On top of that you have a sliding window running over your data, so you can use something akin to a 1D summed area table as follows:

def sliding_fitted_slope(x, y, win):
    x = np.concatenate(([0], x))
    y = np.concatenate(([0], y))
    Sx = np.cumsum(x)
    Sy = np.cumsum(y)
    Sx2 = np.cumsum(x*x)
    Sxy = np.cumsum(x*y)

    Sx = Sx[win:] - Sx[:-win]
    Sy = Sy[win:] - Sy[:-win]
    Sx2 = Sx2[win:] - Sx2[:-win]
    Sxy = Sxy[win:] - Sxy[:-win]

    return (win*Sxy - Sx*Sy) / (win*Sx2 - Sx*Sx)

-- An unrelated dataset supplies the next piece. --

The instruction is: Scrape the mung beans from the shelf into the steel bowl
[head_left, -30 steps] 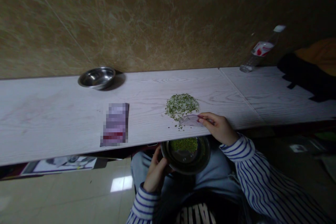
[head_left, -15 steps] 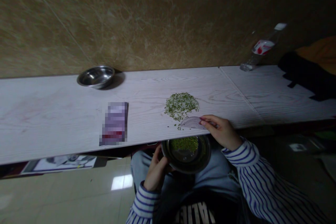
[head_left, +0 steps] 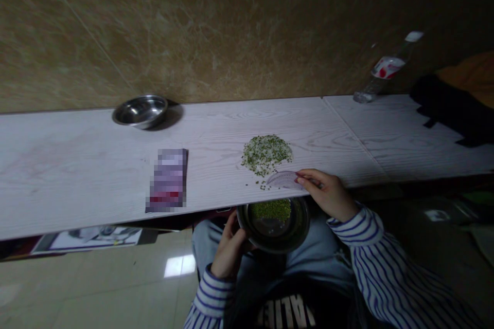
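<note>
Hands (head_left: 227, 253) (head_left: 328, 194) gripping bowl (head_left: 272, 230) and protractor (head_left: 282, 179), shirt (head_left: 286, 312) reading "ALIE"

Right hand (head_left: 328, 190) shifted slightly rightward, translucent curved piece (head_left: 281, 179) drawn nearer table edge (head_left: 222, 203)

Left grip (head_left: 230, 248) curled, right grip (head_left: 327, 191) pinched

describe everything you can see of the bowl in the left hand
The bowl is round and deep with a smooth rim, dark and dully shiny like metal. It opens upward; any slight tilt is hard to judge. Small green bits lie inside, gathered toward the far side, with bare bottom showing nearer the person. The left hand grips its left side, thumb by the rim. It sits just below the front edge of the table, above the lap; whether it rests there is hidden.
</note>
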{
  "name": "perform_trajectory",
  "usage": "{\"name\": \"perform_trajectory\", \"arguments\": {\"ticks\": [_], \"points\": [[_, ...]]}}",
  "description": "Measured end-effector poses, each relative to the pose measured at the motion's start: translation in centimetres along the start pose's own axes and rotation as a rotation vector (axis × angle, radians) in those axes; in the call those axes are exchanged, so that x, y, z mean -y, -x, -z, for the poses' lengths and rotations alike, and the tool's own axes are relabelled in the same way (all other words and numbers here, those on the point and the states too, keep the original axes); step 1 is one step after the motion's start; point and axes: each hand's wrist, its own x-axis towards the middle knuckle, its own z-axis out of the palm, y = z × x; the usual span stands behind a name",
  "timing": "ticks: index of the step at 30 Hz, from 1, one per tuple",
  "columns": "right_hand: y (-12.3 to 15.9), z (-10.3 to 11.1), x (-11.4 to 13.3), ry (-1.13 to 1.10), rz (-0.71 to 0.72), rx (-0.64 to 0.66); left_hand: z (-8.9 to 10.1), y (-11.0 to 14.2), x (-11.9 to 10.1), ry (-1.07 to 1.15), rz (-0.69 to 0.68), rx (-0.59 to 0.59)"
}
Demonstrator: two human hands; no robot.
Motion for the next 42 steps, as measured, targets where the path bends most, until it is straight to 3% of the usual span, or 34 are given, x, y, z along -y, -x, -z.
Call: {"name": "perform_trajectory", "arguments": {"ticks": [11, 32, 42], "points": [[-0.8, -0.4, -0.6, -0.035, -0.011, -0.017, 0.2, -0.1, 0.0, 0.014, 0.007, 0.016], [-2.0, -3.3, 1.4, -0.113, 0.056, 0.055, 1.4, 0.1, -0.7, 0.039, -0.023, -0.023], [-4.5, -4.1, 3.8, -0.111, 0.126, 0.226, 3.0, -0.4, -1.2, 0.006, -0.003, 0.017]]}}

With this code you can easily check that (notice I extended the range by 1):

>>> np.allclose(sliding_fitted_slope(x, y, window_length),
                [np.polyfit(x[j:j+window_length], y[j:j+window_length], 1)[0]
                 for j in range(n - window_length + 1)])
True

And:

%timeit sliding_fitted_slope(x, y, window_length)
10000 loops, best of 3: 34.5 us per loop

%%timeit
[np.polyfit(x[j:j+window_length], y[j:j+window_length], 1)[0]
 for j in range(n - window_length + 1)]
100 loops, best of 3: 10.1 ms per loop

So it is about 300x faster for your sample data.